Although an increasingly effective treatment for cancers such as cervical, womb and other gynaecological cancers, prostate cancer and bowel and bladder cancers, radical pelvic radiotherapy can leave up to 90 per cent of those treated with PRD to a lesser or greater extent post treatment.

Between 2016 and 2019, 236 patients from Barrow-in-Furness and 769 from the Furness Peninsula and the rest of South Cumbria underwent radical pelvic radiotherapy at Rosemere Cancer Centre, meaning that around 904 could potentially now need the clinic’s help.

Rebecca Arestidou, who applied to the Hadfield Trust on behalf of Rosemere Cancer Foundation, explained: “The Late Effects PRD Clinic opened in February 2020, just before the coronavirus pandemic’s first national lockdown.

“It opened with a commitment from Rosemere Cancer Foundation that it would fund its set-up and running costs of £283,521for its first three years so that the needs of cancer survivors, cured but not necessarily well, could be met.

“PRD has long been accepted by both patients and clinicians as a trade-off for survival but its symptoms can be really debilitating and seriously impact on quality of life.

“When the pandemic hit, our funding was floored as supporters who would have helped us raise funds by putting on events or taking part in organised challenges were all locked down.
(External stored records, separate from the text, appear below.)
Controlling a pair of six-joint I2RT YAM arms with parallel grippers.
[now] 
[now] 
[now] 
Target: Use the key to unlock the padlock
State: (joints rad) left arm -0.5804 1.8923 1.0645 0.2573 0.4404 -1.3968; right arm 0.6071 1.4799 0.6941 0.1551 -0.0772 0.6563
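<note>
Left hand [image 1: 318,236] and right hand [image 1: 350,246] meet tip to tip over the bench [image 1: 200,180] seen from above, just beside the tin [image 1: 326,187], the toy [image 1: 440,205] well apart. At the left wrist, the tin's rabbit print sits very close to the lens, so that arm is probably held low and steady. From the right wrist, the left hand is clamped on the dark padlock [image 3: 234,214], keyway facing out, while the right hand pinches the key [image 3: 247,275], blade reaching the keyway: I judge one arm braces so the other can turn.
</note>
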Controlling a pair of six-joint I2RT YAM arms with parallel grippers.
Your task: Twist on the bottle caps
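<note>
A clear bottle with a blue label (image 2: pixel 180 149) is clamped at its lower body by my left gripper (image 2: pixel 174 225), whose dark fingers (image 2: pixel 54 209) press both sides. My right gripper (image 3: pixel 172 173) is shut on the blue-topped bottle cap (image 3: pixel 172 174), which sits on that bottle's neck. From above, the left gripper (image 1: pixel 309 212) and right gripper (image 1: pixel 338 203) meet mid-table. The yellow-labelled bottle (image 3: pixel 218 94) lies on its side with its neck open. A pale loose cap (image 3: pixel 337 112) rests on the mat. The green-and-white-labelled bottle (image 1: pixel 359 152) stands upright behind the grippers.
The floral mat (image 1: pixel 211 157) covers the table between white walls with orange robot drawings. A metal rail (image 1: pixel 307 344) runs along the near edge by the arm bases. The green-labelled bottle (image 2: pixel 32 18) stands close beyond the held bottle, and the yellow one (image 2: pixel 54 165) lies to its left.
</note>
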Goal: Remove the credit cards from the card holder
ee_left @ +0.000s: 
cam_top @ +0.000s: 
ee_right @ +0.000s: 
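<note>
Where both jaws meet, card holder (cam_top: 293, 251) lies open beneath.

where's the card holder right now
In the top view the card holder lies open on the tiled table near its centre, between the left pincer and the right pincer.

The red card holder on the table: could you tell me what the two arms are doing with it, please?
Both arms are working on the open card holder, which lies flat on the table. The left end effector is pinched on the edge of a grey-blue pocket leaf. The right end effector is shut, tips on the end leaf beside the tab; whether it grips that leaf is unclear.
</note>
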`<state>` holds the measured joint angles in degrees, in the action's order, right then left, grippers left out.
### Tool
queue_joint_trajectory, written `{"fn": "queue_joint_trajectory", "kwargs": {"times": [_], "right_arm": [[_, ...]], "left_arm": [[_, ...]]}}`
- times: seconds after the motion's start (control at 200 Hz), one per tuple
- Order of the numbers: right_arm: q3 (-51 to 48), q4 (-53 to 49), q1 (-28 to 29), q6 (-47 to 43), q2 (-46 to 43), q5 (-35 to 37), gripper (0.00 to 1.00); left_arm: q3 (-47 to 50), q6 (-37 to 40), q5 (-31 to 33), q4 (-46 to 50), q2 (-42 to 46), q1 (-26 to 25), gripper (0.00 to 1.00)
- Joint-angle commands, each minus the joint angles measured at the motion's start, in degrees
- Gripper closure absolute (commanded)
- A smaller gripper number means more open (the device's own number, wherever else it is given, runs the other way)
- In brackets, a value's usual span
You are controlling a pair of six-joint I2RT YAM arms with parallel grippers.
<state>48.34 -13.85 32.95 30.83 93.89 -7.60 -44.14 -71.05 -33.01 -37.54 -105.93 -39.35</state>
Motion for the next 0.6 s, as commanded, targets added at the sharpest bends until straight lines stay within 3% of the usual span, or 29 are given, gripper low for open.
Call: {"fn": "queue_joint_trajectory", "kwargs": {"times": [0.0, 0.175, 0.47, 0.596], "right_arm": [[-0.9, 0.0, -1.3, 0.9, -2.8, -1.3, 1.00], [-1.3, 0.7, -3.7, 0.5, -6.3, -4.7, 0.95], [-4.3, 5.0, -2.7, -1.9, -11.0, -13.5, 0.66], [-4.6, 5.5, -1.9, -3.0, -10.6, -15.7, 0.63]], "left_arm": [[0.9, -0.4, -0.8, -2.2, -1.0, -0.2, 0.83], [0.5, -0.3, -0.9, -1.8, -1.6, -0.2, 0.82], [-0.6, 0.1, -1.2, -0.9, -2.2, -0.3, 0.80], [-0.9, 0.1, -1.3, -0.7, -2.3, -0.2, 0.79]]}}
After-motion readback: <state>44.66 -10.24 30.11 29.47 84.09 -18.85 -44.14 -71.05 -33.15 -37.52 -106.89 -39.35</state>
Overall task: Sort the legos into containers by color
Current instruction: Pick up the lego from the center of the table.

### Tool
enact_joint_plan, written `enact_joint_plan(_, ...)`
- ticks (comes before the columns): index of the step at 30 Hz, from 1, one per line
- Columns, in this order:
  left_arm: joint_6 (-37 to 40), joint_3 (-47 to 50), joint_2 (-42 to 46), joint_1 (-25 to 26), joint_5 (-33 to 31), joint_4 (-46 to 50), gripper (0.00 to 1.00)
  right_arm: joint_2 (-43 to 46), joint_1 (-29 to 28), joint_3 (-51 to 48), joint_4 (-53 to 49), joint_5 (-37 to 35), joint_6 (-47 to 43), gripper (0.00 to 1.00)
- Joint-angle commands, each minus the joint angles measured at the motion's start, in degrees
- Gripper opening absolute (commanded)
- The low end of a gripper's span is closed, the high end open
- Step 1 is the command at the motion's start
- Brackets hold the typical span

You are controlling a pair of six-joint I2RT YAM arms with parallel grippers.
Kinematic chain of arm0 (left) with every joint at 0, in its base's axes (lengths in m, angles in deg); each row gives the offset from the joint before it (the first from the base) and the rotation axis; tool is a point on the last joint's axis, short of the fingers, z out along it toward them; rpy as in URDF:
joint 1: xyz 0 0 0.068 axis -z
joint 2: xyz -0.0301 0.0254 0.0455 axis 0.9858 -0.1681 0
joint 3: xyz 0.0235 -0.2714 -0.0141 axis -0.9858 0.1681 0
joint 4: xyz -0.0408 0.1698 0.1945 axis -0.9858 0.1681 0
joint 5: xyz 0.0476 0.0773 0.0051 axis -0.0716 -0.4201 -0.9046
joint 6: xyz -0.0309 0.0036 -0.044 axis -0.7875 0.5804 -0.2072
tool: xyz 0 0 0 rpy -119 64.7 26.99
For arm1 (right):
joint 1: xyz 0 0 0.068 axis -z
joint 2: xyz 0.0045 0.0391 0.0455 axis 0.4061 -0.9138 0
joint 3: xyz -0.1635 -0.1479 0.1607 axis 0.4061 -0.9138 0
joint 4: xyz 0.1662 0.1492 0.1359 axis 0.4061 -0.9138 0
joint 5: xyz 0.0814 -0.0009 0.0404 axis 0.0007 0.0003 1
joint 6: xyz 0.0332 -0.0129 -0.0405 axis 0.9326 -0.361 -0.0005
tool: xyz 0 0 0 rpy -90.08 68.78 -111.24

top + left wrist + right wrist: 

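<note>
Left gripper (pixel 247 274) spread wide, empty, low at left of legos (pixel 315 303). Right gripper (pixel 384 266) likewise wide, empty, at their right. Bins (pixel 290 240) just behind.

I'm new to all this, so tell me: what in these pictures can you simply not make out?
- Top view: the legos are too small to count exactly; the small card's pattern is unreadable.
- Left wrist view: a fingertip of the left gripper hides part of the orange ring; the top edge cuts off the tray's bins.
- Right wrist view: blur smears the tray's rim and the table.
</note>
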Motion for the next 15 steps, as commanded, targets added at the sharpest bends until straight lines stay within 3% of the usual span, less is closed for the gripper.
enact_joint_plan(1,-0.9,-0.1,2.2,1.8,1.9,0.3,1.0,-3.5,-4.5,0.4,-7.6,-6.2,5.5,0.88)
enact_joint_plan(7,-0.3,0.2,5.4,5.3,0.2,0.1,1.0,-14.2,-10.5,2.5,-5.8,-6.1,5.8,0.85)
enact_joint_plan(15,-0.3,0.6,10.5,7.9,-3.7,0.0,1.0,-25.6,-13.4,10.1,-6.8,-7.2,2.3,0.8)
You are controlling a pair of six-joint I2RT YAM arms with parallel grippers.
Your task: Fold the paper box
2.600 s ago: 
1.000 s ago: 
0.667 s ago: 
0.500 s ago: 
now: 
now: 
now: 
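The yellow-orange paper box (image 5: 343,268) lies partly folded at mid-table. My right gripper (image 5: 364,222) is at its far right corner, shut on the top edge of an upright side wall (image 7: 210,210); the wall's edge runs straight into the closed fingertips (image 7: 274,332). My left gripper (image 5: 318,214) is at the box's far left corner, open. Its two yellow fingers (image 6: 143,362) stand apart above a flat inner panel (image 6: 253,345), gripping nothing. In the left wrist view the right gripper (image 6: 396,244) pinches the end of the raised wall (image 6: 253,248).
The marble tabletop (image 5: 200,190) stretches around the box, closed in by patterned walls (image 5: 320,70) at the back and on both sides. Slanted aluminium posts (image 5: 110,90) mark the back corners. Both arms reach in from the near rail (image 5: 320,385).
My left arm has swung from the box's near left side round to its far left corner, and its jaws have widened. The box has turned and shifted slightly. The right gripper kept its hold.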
The easing of restrictions is helping see a return to more like normal but this award from the Hadfield Trust is essential to keeping the clinic going until it can be become self-financing.

“The hope was this would be in three years’ time, so in 2022, with hospital trusts from across South Cumbria and Lancashire effectively paying for the treatment of referred patients but we will have to see how things go. One thing is certain though and that is, thanks to organisations like the Hadfield Trust, anyone with PRD has no need to accept it as a compromise for being cancer-free, even if they have already put up with it for years. Instead, they need to ask their GP or consultant for a referral.”

Besides funding from the Hadfield Trust, which in April 2017 also gave money to Rosemere Cancer Foundation to help it fund the conversion of a clinic room at Westmorland General Hospital into a quiet room, the charity has also received grant awards for the PRD Clinic from other South Lakes championing charities, namely the Sir John Fisher Foundation, the Taylor, Newton & Hibbert Charity and the Harold and Alice Bridges Charity.

In addition, there have been further grants from the Lancashire Responding COVID-19 Community Support Fund, the Duchy of Lancaster Benevolent Fund, the Hospital Saturday Fund and The Medicash Foundation.